- **YOUR GOAL**: In the listing below, find each line with the string "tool" and report it.

********

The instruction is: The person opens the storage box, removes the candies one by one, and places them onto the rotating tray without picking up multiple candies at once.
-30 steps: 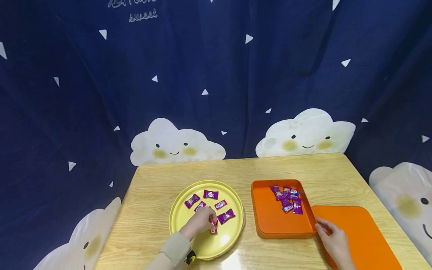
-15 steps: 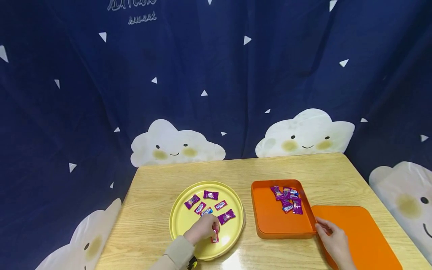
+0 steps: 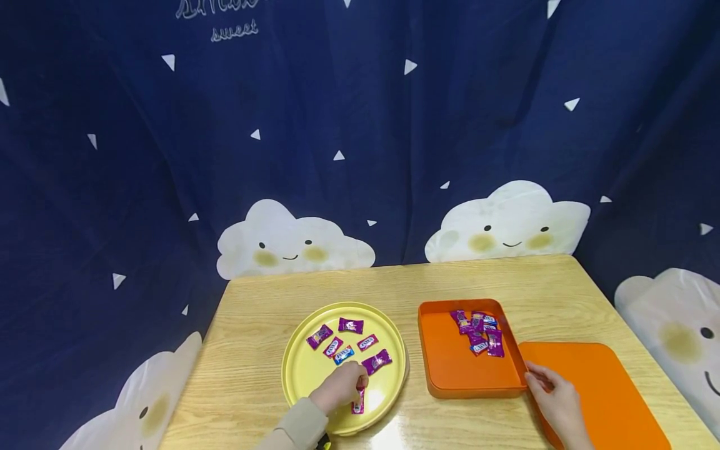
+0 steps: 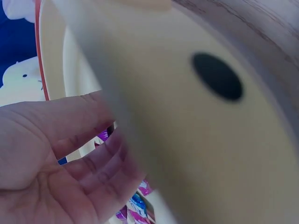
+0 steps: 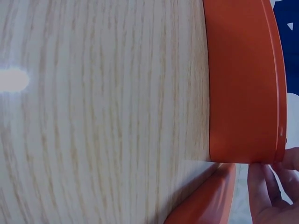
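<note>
My left hand [image 3: 341, 382] reaches into a round yellow tray [image 3: 298, 400], fingers curled down onto a magenta wrapped candy [image 3: 357, 404] and pinching its far end. Around it on the tray lie purple candies [image 3: 377, 361], red ones [image 3: 368, 342] and a blue one [image 3: 343, 355]. In the left wrist view, the tray's blurred pale wall [image 4: 177, 140] hides my fingertips. My right hand [image 3: 554, 397] holds the near right corner of a square orange box [image 3: 455, 369], its fingers at the rim in the right wrist view too. Several candies [image 3: 478, 328] are heaped inside the box.
A flat orange lid [image 3: 613, 394] lies right of the box, under my right hand. Both containers stand on a wooden table [image 3: 416, 412]. Behind it hangs a dark blue curtain [image 3: 315, 94] with white clouds.
My left hand has drawn the magenta candy toward the tray's near edge, uncovering the blue candy. My right hand and the box have stayed put.
</note>
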`<state>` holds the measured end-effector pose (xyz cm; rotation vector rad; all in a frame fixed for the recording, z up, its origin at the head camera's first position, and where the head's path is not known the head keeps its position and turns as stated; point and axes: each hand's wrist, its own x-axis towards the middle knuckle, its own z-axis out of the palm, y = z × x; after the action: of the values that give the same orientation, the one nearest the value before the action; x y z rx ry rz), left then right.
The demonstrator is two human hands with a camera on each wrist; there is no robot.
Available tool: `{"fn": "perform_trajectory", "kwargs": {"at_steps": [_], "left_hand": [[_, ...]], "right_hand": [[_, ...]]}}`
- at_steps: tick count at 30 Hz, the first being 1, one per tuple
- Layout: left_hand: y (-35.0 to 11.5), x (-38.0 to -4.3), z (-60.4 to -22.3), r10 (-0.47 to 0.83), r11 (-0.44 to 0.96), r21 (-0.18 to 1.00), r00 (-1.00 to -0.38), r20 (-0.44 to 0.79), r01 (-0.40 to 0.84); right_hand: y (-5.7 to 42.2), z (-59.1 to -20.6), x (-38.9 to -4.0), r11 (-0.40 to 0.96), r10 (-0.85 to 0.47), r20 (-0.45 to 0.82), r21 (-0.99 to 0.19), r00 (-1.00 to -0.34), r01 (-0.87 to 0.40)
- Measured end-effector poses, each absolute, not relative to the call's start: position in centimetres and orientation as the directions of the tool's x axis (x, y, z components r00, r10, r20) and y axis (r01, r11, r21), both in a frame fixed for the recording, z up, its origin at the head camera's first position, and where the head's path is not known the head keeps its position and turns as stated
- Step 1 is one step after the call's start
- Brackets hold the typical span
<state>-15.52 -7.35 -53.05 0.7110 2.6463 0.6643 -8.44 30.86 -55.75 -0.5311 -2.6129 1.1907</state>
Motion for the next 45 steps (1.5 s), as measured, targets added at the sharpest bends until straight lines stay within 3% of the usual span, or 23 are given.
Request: {"fn": "perform_trajectory", "kwargs": {"at_steps": [25, 32, 45], "left_hand": [[-7.1, -16.8, -51.6, 0.524, 0.745, 0.553, -0.840, -0.141, 0.373], [-5.8, -18.9, -50.1, 0.483, 0.783, 0.450, -0.876, -0.004, 0.429], [-0.5, -22.9, -48.8, 0.583, 0.762, 0.337, -0.813, 0.014, 0.552]], "right_hand": [[30.9, -55.7, -8.5, 0.600, 0.417, 0.013, -0.755, -0.909, 0.265], [30.8, -55.7, -8.5, 0.608, 0.417, 0.031, -0.752, -0.908, 0.254], [30.9, -55.8, -8.5, 0.620, 0.417, 0.056, -0.747, -0.907, 0.239]]}}
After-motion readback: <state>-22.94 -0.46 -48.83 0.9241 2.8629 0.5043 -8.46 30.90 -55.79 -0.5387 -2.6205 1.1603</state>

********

- **YOUR SOLUTION**:
Available tool: `{"fn": "perform_trajectory", "kwargs": {"at_steps": [_], "left_hand": [[_, ...]], "right_hand": [[_, ...]]}}`
- Measured end-effector poses, each absolute, not relative to the call's start: position in centimetres and orientation as the directions of the tool's x axis (x, y, z components r00, r10, r20) and y axis (r01, r11, r21), both in a frame fixed for the recording, z up, its origin at the head camera's first position, and where the head's path is not known the head keeps its position and turns as stated

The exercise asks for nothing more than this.